Available records:
= = = = = = =
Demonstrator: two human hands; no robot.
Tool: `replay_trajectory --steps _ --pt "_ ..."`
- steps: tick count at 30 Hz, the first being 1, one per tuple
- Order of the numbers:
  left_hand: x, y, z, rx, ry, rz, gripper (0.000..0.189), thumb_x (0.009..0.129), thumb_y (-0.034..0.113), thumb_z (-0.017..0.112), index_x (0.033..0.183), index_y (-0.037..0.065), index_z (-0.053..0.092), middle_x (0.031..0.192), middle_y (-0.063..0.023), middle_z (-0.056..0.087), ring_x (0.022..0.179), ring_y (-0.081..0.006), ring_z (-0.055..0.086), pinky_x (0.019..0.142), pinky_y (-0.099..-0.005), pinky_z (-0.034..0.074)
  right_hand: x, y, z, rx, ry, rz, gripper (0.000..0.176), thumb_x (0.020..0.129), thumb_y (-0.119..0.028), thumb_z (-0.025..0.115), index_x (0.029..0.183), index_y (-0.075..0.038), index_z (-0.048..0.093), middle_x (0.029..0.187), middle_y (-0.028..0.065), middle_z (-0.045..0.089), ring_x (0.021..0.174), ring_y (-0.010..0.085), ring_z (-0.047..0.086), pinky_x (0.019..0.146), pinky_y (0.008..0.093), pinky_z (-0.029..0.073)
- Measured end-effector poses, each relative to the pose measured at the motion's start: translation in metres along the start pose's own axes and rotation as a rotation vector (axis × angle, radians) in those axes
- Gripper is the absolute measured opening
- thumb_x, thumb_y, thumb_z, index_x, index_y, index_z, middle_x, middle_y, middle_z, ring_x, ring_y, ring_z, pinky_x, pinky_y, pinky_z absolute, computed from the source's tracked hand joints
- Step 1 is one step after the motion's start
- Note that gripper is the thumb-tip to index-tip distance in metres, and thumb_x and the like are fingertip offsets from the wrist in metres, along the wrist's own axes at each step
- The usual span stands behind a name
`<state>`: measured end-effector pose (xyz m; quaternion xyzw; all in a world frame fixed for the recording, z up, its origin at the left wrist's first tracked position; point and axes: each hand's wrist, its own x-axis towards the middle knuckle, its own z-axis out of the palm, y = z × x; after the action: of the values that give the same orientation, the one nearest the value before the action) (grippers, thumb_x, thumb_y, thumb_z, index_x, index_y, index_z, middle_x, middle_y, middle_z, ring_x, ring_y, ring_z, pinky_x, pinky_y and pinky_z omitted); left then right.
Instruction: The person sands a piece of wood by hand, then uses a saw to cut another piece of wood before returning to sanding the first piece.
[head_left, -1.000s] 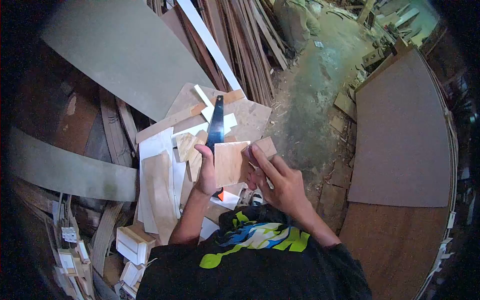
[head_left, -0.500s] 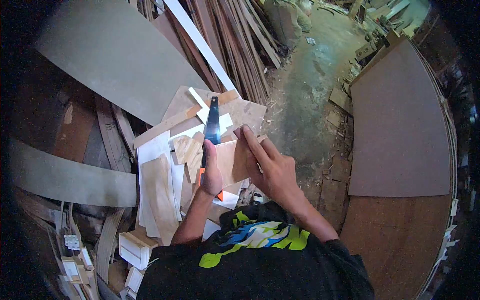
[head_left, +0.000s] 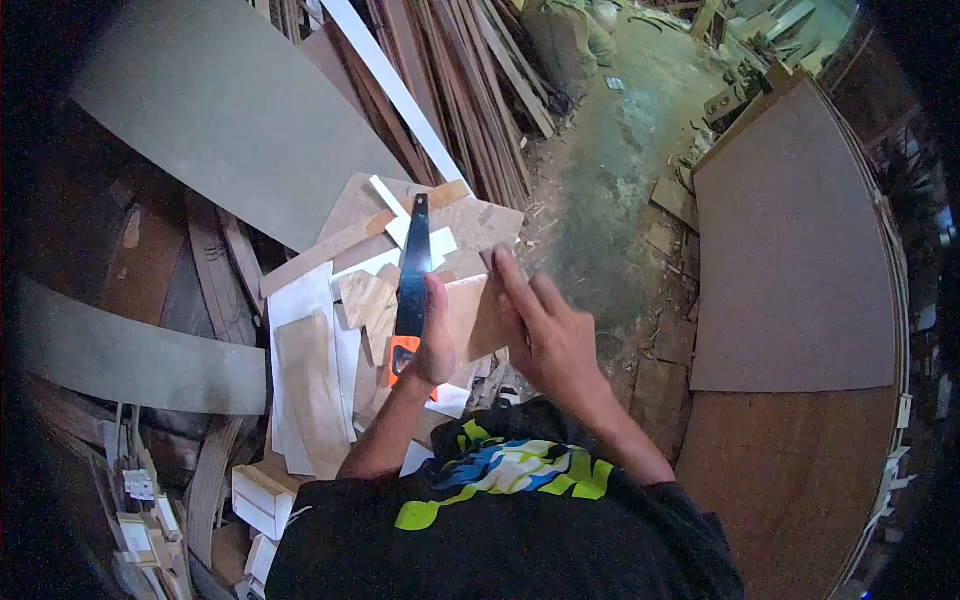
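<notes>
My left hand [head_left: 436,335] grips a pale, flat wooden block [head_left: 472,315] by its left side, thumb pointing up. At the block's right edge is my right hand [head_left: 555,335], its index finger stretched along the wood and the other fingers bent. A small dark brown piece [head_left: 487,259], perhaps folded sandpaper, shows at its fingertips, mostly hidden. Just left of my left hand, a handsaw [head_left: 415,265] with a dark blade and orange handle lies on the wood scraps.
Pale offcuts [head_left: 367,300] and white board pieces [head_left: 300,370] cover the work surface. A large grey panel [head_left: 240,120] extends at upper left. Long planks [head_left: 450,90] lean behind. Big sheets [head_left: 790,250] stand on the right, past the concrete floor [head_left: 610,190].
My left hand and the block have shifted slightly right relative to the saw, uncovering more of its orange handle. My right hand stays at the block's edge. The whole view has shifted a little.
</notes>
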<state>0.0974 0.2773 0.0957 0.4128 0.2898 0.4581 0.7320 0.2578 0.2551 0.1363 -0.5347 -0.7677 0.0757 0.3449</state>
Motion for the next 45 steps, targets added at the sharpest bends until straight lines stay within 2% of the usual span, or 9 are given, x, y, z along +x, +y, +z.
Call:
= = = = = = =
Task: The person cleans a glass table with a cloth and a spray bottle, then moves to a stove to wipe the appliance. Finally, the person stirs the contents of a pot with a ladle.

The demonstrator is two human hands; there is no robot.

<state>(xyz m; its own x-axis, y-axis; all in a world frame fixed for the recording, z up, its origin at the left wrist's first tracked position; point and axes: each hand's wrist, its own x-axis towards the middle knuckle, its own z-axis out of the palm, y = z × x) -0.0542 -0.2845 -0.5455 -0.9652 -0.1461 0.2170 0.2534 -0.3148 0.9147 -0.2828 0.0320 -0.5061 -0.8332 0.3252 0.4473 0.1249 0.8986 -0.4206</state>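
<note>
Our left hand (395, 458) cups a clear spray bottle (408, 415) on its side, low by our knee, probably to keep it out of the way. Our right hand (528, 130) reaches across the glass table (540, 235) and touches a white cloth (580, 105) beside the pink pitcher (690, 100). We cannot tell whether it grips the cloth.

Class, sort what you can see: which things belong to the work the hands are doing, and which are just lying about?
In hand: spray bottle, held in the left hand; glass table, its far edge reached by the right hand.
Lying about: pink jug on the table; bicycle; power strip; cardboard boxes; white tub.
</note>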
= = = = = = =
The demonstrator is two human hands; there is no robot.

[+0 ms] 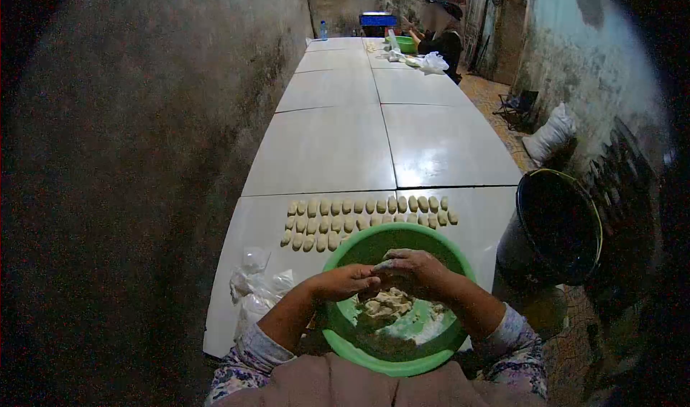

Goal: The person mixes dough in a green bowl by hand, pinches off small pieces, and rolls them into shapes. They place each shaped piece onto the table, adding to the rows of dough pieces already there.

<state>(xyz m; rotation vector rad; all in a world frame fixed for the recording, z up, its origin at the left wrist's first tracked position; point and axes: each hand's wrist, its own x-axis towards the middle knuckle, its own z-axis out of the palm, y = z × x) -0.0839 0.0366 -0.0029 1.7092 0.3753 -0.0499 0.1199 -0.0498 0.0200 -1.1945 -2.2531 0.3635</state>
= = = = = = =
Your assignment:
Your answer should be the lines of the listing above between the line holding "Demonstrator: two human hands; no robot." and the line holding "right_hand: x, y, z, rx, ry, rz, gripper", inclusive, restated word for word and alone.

Solution to this exercise:
Demonstrator: two human hands; no robot.
Tool: `replay_trajectory --steps _ --pt "_ ..."`
- steps: tick count at 30 Hz, the first being 1, one per tuple
- Order of the numbers:
  left_hand: x, y, z, rx, ry, rz, gripper (0.000..0.189), thumb_x (0.009..0.129), thumb_y (-0.034..0.113), thumb_z (-0.017..0.112), index_x (0.033..0.183), index_y (-0.037..0.065), index_z (-0.053..0.092), middle_x (0.031..0.192), middle_y (-0.063..0.023), middle_z (-0.056..0.087), ring_x (0.022..0.179), ring_y (-0.081..0.006), ring_z (-0.055..0.086), pinky_x (0.019..0.142), pinky_y (-0.099..-0.005), pinky_z (-0.034..0.074)
  right_hand: x, y, z, rx, ry, rz, gripper (0.000..0.176), thumb_x (0.020..0.129), thumb_y (-0.119..0.028), thumb_z (-0.025..0.115), index_x (0.029..0.183), index_y (-0.075..0.038), index_z (-0.048..0.093), middle_x (0.029..0.187), middle_y (-0.028..0.065), middle_z (-0.045..0.089), ring_x (0.021..0.174), ring_y (-0.010..0.085), ring_z (-0.047..0.086), pinky_x (0.019..0.146), pinky_y (0.008..0.093), pinky_z (-0.029..0.073)

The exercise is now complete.